------ Data
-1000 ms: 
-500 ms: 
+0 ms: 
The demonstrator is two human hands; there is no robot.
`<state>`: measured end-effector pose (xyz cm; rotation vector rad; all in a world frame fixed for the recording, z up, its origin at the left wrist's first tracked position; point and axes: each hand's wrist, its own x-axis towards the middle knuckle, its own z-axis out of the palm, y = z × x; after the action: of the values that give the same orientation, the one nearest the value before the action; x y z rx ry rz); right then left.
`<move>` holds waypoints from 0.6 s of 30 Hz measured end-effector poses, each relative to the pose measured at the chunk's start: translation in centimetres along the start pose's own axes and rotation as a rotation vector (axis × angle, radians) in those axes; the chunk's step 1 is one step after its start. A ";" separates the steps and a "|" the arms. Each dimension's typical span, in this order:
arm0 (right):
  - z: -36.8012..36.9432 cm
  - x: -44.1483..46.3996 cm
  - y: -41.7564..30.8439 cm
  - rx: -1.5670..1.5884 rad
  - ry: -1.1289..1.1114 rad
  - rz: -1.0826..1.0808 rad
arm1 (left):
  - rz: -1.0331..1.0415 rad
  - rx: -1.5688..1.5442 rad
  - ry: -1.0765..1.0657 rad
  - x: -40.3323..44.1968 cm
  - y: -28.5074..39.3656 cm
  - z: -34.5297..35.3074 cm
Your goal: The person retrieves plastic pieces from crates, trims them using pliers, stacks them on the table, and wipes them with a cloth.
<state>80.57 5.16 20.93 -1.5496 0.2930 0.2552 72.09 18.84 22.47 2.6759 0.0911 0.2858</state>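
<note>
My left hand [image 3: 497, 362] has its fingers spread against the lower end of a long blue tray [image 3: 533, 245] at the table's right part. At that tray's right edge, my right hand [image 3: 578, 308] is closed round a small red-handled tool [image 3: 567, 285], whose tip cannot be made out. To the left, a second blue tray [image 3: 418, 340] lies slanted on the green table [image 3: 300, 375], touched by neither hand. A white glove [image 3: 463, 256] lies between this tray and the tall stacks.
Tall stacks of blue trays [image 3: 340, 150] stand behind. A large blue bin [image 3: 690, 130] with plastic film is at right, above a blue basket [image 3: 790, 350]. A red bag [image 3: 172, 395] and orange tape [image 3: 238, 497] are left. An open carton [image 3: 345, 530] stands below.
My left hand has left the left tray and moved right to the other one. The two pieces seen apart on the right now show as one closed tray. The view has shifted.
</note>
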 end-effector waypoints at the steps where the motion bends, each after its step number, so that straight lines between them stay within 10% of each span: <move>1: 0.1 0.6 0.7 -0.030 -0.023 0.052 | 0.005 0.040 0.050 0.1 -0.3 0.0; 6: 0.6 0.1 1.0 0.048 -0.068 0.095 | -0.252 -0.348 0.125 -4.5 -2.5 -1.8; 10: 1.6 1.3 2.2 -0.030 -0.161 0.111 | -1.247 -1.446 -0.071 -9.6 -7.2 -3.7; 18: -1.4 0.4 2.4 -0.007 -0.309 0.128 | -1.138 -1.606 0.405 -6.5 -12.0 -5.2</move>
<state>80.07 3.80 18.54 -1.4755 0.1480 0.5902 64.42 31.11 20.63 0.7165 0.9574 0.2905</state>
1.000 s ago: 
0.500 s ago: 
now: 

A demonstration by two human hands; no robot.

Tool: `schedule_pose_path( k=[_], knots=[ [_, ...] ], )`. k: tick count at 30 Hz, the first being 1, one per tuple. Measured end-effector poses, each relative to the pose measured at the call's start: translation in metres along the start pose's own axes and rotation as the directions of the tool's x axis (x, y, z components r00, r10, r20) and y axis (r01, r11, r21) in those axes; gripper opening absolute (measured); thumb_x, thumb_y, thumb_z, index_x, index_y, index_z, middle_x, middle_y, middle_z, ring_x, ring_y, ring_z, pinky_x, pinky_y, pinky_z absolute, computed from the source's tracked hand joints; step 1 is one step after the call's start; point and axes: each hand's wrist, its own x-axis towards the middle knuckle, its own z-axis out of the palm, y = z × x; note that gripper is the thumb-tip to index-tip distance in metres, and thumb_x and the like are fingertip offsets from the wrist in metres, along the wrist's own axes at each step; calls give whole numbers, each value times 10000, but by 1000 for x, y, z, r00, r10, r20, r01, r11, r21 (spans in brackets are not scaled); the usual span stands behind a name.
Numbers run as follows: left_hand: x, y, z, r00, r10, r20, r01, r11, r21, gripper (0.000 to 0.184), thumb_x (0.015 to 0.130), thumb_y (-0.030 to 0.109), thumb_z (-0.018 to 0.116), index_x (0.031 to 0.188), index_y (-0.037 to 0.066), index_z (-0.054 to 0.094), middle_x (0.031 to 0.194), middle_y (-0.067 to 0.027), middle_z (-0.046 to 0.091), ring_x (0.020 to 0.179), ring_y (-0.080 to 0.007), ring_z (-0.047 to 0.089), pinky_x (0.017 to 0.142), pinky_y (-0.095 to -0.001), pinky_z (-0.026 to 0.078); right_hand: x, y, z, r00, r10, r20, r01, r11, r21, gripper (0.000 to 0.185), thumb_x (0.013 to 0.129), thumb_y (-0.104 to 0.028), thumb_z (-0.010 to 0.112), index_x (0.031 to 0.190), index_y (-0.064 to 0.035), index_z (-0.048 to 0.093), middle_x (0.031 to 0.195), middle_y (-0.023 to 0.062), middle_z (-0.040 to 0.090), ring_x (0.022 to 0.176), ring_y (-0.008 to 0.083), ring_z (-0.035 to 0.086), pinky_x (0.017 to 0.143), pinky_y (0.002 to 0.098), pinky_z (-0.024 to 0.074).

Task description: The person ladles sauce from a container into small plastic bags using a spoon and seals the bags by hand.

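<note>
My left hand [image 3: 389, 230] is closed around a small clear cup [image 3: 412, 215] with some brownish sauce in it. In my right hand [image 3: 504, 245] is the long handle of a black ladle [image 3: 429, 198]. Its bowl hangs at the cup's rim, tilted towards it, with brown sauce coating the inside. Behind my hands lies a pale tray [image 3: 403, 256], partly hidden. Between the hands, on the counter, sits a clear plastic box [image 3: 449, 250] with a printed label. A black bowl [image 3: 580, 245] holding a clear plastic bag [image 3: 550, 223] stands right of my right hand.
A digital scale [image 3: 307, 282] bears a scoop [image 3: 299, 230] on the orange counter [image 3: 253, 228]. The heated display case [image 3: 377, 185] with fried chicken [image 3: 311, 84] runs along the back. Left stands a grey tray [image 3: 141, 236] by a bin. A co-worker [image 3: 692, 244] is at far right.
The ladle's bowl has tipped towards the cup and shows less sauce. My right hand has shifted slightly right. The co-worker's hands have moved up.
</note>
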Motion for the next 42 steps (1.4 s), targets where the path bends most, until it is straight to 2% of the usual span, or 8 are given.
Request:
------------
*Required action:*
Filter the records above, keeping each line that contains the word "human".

*Exercise solution:*
The demonstrator is two human hands; there is no robot.
A demonstration by two human hands; no robot.

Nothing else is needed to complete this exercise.